- Assignment -
Look for the word "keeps" in the entries below, then copy every line that has it.

Data items:
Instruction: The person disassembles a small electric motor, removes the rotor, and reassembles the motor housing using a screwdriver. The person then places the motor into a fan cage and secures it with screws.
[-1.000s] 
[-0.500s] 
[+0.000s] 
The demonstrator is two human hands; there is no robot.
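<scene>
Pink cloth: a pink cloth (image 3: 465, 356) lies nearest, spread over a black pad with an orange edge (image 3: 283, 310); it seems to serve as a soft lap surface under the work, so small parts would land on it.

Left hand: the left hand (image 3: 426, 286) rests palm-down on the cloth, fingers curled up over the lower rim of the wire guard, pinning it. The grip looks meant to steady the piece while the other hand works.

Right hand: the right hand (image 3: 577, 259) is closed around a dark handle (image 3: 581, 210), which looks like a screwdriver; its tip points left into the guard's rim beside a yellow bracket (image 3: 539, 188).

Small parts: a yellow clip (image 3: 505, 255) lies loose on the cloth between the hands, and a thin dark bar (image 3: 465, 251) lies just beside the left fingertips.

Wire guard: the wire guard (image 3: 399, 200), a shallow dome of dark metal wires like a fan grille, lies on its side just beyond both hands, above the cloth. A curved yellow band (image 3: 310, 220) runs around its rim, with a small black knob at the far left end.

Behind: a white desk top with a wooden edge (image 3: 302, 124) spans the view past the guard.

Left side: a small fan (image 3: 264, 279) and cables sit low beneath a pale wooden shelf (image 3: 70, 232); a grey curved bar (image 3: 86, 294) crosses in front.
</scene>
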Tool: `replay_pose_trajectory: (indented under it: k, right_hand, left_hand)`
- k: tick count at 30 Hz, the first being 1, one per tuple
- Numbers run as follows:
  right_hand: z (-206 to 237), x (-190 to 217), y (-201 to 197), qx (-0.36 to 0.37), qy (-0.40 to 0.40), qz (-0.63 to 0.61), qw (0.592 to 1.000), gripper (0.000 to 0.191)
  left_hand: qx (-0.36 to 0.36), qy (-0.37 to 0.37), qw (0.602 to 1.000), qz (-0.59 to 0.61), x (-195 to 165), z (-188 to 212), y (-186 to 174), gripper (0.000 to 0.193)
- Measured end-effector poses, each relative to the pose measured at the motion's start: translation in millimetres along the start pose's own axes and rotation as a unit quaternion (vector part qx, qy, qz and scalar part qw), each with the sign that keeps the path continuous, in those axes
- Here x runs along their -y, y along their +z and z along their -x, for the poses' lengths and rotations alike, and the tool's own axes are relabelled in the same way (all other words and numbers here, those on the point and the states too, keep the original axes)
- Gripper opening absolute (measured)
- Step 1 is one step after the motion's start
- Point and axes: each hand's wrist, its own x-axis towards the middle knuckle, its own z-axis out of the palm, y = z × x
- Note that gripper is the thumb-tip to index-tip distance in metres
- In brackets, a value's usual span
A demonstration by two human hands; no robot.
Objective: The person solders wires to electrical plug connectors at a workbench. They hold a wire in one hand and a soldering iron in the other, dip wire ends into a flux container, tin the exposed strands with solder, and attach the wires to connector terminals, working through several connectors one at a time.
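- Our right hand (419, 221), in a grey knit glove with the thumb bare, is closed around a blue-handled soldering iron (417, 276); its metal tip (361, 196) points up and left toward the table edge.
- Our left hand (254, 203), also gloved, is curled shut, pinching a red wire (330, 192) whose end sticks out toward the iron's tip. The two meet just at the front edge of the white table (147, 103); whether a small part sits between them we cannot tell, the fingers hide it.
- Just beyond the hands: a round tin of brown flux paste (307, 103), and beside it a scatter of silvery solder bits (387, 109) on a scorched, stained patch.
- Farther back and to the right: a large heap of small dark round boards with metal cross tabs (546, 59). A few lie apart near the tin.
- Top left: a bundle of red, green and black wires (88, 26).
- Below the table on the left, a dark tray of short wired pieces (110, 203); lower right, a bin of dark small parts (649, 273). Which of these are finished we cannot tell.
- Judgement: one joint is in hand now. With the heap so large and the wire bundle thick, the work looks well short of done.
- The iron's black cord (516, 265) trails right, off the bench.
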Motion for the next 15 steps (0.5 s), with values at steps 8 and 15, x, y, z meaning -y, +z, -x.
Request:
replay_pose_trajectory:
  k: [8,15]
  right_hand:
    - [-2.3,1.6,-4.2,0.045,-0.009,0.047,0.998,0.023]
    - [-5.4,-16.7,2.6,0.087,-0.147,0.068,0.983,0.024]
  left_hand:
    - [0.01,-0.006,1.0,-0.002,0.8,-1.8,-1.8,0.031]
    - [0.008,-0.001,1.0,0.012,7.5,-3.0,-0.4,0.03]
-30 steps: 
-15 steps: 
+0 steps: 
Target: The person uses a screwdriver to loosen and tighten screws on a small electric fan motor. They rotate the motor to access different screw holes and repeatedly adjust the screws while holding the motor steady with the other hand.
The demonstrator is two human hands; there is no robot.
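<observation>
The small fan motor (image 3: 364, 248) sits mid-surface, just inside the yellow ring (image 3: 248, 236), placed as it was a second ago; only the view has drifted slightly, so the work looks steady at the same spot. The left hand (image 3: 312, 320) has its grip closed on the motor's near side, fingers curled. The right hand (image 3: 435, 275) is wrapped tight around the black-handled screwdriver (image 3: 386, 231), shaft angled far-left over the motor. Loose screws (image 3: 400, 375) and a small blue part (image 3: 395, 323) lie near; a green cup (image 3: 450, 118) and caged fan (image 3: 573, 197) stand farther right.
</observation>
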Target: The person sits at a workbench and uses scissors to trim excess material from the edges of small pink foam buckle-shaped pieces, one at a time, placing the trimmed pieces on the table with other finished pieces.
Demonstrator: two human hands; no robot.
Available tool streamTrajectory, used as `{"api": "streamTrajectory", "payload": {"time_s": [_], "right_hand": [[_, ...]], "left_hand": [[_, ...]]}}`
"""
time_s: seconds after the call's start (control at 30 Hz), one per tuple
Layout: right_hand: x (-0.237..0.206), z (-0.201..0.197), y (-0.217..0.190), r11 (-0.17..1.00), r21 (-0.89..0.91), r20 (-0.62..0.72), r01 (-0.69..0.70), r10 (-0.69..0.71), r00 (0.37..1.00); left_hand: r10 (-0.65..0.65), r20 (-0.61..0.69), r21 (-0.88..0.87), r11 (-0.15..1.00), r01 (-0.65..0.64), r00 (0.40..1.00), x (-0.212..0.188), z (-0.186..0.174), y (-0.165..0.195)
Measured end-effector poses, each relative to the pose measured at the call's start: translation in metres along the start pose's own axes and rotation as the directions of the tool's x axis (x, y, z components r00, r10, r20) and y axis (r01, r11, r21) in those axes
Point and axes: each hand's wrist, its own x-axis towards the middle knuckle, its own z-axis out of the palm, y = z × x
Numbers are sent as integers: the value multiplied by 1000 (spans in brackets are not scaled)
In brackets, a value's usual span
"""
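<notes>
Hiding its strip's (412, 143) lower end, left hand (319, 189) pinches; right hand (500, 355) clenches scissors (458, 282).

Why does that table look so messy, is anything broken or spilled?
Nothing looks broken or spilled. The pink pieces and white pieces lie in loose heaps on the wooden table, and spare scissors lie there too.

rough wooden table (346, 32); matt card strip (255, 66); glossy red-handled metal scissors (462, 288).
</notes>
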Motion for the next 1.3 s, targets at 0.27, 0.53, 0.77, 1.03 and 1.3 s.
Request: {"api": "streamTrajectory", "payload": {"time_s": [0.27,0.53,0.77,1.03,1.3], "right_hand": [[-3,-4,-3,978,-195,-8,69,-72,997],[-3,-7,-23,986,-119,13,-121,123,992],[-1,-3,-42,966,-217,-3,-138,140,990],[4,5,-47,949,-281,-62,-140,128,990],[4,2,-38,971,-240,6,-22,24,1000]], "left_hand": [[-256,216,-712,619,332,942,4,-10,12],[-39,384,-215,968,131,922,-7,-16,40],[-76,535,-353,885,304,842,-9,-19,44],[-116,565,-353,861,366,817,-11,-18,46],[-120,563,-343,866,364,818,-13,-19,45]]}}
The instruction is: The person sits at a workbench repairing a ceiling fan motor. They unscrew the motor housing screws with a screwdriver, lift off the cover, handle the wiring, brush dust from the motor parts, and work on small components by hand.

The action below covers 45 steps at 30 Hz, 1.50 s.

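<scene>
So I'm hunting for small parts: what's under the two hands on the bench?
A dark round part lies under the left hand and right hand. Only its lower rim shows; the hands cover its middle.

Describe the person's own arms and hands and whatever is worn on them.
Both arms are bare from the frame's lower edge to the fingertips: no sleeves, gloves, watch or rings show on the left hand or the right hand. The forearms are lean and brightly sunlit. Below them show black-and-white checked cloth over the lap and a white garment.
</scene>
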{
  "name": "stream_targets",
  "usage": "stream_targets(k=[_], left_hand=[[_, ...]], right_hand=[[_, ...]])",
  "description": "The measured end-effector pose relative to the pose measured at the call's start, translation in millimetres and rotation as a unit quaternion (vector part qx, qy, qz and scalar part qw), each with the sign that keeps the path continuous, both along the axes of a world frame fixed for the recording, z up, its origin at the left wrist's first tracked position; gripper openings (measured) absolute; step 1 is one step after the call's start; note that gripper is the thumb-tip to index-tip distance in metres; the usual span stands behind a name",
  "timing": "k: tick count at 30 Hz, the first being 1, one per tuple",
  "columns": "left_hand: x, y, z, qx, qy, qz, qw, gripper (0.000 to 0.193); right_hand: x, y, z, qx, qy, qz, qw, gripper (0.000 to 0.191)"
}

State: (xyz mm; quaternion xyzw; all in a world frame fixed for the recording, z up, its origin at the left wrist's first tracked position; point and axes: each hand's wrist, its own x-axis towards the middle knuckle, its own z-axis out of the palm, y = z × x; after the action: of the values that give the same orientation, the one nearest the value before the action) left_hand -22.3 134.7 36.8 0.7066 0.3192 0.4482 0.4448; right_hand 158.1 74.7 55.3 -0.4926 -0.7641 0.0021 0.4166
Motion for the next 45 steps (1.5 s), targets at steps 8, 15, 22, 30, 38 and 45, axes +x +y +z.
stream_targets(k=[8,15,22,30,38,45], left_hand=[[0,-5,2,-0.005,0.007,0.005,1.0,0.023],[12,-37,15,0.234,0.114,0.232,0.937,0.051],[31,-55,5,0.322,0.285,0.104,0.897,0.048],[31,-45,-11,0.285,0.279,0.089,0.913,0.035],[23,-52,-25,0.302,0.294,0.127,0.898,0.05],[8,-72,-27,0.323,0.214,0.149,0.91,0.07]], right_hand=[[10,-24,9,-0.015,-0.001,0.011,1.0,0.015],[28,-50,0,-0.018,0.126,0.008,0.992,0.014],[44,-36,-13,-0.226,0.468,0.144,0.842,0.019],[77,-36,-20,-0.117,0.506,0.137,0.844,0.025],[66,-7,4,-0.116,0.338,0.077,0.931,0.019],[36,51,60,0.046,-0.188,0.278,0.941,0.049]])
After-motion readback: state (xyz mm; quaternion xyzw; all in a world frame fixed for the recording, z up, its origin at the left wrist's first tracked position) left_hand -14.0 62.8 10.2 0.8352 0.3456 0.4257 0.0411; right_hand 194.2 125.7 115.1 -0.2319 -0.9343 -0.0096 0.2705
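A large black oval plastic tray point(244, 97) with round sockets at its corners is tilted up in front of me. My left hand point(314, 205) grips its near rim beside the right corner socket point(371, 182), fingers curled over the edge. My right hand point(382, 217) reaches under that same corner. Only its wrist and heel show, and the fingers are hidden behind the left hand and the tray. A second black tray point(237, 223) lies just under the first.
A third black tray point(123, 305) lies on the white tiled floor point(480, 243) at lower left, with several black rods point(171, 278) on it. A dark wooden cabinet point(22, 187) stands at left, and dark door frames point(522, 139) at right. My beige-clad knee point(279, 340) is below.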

- Your solution -
- Measured end-effector poses, each relative to the pose measured at the motion's start: translation in millimetres along the start pose's own axes and rotation as a unit quaternion (vector part qx, qy, qz and scalar part qw), each with the sign that keeps the path continuous, in those axes
  "description": "The measured end-effector pose relative to the pose measured at the call's start, translation in millimetres and rotation as a unit quaternion (vector part qx, qy, qz and scalar part qw), each with the sign that keeps the path continuous, both along the axes of a world frame fixed for the recording, z up, its origin at the left wrist's first tracked position; gripper openings (measured) absolute; step 1 is one step after the call's start; note that gripper is the thumb-tip to index-tip distance in metres; the usual span stands behind a name",

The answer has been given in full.